For Monique, there are so many things about Esias that have changed since he became a part of her family. One of those changes, his name. Esias felt so connected to his new family that he chose a name that meant something to them all. Upon learning he was going to be adopted, Esias told his class at school, “Start calling me Armando because I’m getting adopted on Thursday.” Armando chose his name because it was Monique’s father’s name and it felt like the name he always wanted.
Monique isn’t the only one whose experience with Armando has been something special. Gerardo, Monique’s husband, says Armando is the son he always wanted. There are so many things that they spend time doing together, so many ways that they just “click.” The most spectacular thing about their relationship according to Gerardo? They choose to have it, it is a parent-and-child relationship that was hand-selected, and that means something special to them.

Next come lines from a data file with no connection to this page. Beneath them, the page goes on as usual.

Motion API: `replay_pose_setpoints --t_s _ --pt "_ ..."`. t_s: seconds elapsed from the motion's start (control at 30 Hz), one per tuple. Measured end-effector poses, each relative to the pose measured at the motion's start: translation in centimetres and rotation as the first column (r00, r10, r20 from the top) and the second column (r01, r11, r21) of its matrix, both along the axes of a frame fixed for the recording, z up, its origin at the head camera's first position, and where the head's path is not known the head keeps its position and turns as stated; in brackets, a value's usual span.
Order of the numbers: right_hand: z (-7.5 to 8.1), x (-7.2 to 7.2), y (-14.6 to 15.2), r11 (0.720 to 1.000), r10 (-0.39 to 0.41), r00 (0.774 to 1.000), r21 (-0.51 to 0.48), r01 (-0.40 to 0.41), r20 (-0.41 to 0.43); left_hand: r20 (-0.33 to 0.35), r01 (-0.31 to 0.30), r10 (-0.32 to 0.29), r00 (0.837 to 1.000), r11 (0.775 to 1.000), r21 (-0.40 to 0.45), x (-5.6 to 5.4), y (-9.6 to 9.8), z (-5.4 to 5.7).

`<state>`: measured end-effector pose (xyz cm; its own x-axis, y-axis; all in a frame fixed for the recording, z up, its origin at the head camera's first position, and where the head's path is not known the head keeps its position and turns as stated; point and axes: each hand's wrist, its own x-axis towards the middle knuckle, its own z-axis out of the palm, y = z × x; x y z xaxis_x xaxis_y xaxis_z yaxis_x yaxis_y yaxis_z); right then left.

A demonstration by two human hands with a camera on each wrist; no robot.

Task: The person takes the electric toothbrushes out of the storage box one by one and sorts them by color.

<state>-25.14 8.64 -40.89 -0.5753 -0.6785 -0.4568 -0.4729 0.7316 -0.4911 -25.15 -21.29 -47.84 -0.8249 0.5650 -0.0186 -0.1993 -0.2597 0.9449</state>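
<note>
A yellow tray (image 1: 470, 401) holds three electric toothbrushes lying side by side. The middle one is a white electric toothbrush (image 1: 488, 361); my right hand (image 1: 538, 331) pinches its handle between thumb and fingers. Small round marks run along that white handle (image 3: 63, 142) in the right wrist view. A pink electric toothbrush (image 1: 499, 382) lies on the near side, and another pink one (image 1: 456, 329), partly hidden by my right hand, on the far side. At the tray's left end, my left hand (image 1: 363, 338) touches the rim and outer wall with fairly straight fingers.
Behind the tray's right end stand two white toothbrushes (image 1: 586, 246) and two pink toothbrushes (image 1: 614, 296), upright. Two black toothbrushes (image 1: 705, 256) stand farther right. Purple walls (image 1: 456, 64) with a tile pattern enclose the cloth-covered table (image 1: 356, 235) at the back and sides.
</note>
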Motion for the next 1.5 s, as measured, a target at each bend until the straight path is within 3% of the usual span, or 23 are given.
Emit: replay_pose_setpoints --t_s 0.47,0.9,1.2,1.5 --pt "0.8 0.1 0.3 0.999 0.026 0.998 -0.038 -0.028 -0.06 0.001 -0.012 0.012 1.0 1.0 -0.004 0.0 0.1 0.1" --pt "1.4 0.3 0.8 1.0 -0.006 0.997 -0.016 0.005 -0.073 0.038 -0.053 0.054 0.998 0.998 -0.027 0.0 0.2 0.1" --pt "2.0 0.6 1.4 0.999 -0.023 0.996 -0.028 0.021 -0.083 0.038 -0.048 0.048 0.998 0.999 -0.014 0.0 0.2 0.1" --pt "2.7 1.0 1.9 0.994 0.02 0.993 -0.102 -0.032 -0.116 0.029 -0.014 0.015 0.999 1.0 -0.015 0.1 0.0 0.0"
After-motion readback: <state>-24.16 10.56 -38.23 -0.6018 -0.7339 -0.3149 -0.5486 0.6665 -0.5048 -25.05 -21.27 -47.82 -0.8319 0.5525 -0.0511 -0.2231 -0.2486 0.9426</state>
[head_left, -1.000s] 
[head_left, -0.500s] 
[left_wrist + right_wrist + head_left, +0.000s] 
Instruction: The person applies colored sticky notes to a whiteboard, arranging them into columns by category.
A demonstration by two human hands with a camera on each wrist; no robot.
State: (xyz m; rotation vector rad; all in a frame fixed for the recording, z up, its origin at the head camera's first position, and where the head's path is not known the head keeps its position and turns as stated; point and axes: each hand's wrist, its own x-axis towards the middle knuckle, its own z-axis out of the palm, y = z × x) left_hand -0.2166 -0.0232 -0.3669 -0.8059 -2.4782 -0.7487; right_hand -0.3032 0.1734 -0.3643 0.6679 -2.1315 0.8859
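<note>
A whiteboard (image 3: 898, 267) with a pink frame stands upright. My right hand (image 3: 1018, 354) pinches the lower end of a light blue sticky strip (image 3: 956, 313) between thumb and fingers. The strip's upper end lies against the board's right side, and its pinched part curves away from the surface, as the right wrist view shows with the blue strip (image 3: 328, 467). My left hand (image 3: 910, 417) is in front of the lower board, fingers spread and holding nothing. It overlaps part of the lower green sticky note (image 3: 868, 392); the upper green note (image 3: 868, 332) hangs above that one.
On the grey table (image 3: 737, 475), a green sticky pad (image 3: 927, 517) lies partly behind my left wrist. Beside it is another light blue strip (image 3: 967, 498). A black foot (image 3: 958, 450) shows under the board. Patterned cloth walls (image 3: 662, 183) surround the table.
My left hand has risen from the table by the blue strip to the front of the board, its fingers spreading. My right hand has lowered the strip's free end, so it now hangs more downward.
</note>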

If you ask Monique what Armando is like now, she can’t say enough about her son. “It doesn’t feel like work with him. The way he smiles and lights up when he gets to answer questions about his family and how many siblings he has. It’s indescribable how someone so young can change us and influence us and teach us,” says Monique.
Armando is constantly growing and changing – he is becoming who he was meant to be, and Monique and Gerardo couldn’t be more proud. Monique says it best when she describes how she feels about his presence in their family, “He’s supposed to be here… it’s so hard to find the perfect words, but you don’t have to have a child from the beginning for him to be your child.”